The Board's Risk Role in Asset Management
There was a little girl,
Who had a little curl,
Right in the middle of her forehead.
When she was good,
She was very good indeed,
But when she was bad she was horrid.
HENRY WADSWORTH LONGFELLOW
Nobody wants to think about risk when things are going well, but it only takes a moment for things to turn from very good to horrid. In my experience as a board director I've had CEOs say about a proposal that 'There's no risk.' My response: 'There is always risk.'
Risk is a key focus for the board and so it can be a good starting point when opening a conversation on asset management. Asset management takes a risk based approach to creating value from assets. One of the fundamental questions is 'What could go wrong?'
Asset Managers typically have a focus on operational risks and use techniques such as FMECA (failure mode, effects and criticality analysis) to identify what could go wrong, what the impact could be, and how that impact could be avoided or mitigated. While operational risks are important, boards also need to look beyond these to the full range of strategic risks faced by the company.

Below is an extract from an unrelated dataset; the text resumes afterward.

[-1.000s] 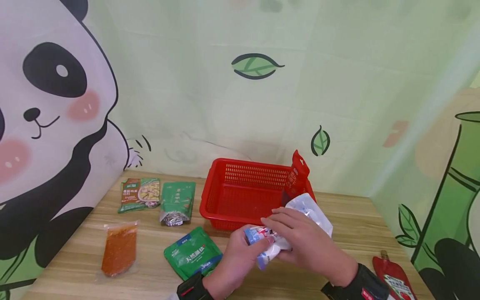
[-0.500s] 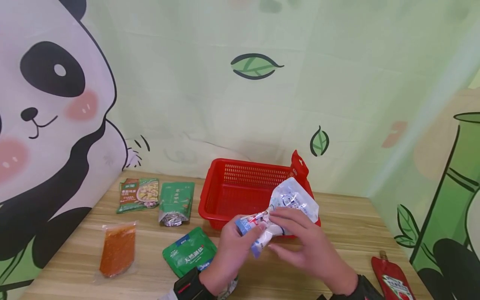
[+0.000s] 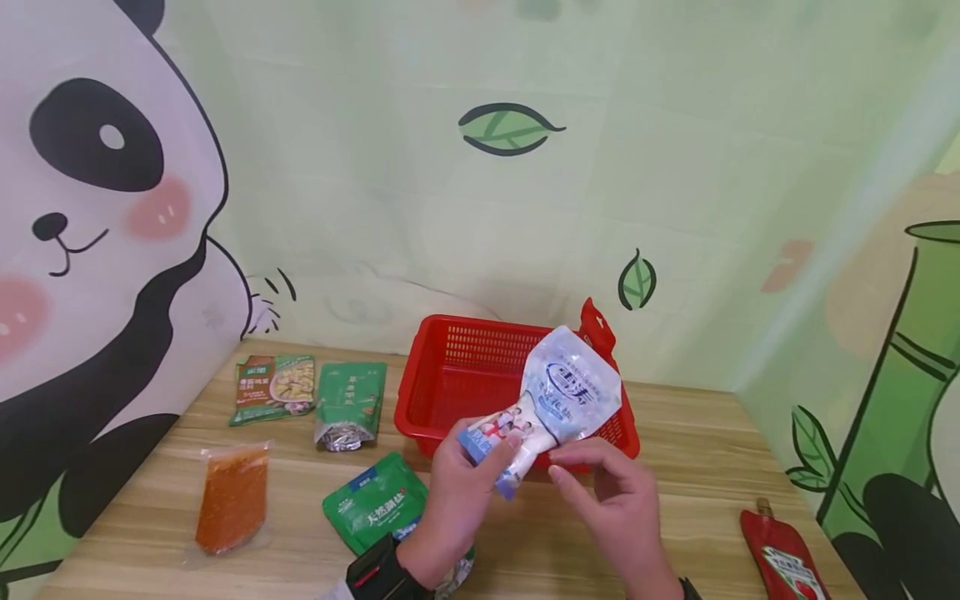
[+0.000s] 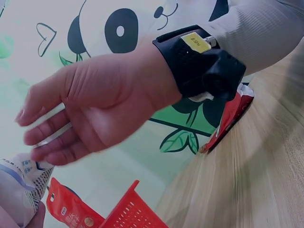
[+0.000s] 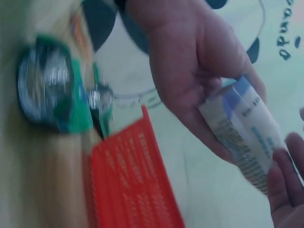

For example, asset obsolescence is an important factor in investment decisions and the risk of carrying stranded assets is a significant strategic consideration for the board. Just as assets may become technologically redundant when they are replaced with a newer model, assets may also become politically or economically redundant. The important question for the board is not 'Will the asset fail?' but 'Will the market fail to need the asset anymore?' Even if you're the best blacksmith, you don't want to be the last blacksmith when horses make way for cars.
A fundamental characteristic of risk, is that it relates to the unknown. In 2014, Sony Pictures Entertainment was hit by a disabling cyberattack that brought the company to a standstill. This was a known risk, against which they were unprotected. Their executive director of information security at the time said, 'I won't invest $10 million to avoid a possible $1 million loss. It's a valid business decision to accept the risk.' However, this turned out to be a gross underestimate. The direct costs of the attack were over $100 million, not including the reputational costs and flow-on impacts to individual staff whose personal information was stolen.
The board's role in risk is to reduce the unknowns by raising their own awareness. How well are you balancing risk against cost and performance? Are your information systems adequately supporting a risk based approach? Are your valuable intangible assets as well protected as your valuable tangible assets? Have you locked your car, or did you leave the keys in the ignition?
Regardless of the type of risk being considered, the fundamental question remains the same - What could go wrong?